Only a slice of the listing below is wanted. Retype the lines from the one containing "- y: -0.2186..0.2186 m" through the one containing "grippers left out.", exactly, both ends included.

-.-.-

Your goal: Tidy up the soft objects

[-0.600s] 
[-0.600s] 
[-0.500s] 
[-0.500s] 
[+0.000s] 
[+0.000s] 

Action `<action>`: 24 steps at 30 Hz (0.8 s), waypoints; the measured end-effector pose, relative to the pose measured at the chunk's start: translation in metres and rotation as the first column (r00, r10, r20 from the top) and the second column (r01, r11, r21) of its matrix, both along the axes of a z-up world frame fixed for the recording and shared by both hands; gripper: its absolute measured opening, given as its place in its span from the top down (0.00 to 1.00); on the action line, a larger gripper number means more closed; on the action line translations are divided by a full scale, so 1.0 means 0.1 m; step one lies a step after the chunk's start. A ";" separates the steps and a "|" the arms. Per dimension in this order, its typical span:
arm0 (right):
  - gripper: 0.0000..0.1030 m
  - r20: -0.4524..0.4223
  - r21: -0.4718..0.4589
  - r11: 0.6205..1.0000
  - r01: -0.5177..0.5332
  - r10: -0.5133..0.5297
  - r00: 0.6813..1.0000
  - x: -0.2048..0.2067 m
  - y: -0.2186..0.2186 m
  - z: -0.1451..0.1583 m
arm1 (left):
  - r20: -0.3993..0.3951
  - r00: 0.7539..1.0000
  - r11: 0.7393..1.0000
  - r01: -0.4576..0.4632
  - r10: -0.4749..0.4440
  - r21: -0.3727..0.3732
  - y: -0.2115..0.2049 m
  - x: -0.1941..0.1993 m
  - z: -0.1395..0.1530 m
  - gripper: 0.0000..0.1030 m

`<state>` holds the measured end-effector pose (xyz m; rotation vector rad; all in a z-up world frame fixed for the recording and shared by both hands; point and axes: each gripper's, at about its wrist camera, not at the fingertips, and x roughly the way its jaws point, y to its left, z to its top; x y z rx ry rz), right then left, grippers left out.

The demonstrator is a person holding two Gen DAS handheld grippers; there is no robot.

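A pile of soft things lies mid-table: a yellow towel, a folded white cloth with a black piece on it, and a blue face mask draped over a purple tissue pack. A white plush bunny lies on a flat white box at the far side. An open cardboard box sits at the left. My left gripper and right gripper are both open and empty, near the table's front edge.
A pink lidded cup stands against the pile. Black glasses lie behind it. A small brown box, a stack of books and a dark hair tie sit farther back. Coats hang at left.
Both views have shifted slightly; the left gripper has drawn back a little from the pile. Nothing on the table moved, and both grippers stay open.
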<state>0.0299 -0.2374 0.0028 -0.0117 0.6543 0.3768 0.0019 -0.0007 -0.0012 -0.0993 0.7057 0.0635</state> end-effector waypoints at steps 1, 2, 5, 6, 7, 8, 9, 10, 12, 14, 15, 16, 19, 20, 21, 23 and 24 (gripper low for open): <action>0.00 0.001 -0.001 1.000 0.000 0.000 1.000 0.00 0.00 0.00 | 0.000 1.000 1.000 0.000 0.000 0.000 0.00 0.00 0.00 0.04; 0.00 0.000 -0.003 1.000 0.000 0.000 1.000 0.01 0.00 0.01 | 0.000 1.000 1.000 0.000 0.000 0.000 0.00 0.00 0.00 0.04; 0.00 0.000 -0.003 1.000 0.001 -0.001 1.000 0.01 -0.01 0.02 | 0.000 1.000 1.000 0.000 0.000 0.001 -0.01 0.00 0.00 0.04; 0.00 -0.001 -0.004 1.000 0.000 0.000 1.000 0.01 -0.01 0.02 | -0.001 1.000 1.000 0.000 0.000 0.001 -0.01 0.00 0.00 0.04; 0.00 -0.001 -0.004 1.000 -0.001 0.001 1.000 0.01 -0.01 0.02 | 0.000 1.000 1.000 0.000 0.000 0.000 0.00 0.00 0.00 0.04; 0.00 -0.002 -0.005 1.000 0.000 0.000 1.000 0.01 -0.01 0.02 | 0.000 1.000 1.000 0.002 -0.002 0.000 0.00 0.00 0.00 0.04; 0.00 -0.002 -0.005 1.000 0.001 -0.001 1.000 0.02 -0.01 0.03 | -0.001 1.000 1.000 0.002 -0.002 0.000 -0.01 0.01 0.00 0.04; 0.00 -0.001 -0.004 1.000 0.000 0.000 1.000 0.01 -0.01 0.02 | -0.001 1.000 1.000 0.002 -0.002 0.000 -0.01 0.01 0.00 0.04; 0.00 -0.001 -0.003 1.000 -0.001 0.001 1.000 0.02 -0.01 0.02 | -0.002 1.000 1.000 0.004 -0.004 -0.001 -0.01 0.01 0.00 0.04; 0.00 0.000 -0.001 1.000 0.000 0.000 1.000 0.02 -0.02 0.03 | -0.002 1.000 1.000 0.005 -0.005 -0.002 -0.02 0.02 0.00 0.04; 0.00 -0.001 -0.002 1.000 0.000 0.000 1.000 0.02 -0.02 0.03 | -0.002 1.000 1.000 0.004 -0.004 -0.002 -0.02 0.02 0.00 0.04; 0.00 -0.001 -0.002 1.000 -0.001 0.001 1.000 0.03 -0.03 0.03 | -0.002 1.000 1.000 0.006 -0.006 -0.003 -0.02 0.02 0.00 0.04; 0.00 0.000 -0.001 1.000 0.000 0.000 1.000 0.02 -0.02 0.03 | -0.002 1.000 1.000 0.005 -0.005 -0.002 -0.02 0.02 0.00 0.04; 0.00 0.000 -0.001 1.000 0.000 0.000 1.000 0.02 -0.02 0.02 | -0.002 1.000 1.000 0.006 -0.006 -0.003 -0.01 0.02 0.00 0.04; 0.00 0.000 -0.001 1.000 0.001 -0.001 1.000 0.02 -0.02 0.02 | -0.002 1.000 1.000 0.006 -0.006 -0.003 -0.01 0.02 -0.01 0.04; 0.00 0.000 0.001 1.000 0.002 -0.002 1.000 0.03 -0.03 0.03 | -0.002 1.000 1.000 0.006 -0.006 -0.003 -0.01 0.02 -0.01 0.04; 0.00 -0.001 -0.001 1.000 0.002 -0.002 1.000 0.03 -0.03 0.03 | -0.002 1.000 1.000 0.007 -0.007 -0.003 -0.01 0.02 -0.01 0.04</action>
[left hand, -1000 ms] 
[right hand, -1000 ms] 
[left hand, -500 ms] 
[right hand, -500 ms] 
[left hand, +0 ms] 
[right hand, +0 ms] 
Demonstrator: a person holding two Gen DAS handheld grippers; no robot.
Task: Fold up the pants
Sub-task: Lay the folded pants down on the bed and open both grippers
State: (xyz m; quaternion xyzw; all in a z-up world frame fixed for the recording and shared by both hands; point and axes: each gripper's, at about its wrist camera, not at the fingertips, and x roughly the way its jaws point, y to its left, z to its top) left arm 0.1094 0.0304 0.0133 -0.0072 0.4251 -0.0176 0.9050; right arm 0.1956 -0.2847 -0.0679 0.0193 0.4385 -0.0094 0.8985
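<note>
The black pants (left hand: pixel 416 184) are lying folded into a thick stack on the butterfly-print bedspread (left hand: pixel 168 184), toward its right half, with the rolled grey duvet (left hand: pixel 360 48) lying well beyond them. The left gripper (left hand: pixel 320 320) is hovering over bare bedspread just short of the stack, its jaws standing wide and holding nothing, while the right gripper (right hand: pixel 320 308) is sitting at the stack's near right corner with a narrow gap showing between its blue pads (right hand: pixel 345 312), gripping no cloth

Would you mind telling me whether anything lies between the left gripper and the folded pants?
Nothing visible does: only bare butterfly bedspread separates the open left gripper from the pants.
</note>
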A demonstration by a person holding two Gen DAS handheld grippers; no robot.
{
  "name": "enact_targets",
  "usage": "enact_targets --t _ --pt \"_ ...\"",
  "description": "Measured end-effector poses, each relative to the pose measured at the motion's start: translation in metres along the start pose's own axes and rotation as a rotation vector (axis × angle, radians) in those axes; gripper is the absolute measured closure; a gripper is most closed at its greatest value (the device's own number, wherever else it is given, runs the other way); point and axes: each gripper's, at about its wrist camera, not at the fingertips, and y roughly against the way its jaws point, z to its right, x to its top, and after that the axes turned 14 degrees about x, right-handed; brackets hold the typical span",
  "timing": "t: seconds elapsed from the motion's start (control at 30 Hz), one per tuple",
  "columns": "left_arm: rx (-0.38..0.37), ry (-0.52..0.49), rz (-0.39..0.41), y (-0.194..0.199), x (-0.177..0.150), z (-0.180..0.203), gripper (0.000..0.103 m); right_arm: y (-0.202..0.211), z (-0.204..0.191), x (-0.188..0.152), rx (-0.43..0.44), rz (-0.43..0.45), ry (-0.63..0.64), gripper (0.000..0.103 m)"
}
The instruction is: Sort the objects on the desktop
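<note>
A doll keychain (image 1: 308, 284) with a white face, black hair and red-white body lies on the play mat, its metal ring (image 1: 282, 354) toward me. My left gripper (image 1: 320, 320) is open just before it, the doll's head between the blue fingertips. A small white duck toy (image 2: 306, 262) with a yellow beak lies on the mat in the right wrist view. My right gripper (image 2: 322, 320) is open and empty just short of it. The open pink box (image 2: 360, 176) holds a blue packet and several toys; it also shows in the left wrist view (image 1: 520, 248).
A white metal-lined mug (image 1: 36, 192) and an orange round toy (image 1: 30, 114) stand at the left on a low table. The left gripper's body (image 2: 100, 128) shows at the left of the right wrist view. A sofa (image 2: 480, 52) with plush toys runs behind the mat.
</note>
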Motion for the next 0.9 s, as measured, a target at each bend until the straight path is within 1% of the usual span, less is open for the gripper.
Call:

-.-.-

> Output for this exercise
  - y: -0.2186..0.2186 m
  - z: -0.1451..0.1583 m
arm1 (left):
  - r20: -0.3993..0.3951
  - r00: 0.7539..1.0000
  - r11: 0.7393..1.0000
  - r01: -0.4576..0.4632
  - r10: -0.4749..0.4440
  - r21: -0.3727..0.3732
  - y: -0.2115..0.2049 m
  - x: -0.1941..0.1993 m
  - z: -0.1395..0.1530 m
  - gripper: 0.0000..0.1030 m

`<state>` holds the measured end-effector pose (xyz m; rotation vector rad; all in a z-up world frame fixed for the recording and shared by both hands; point and axes: each gripper's, at about its wrist camera, not at the fingertips, and x roughly the way its jaws point, y to its left, z to its top; x y z rx ry rz), right then left, grippers left out.

Work on this exercise is complete.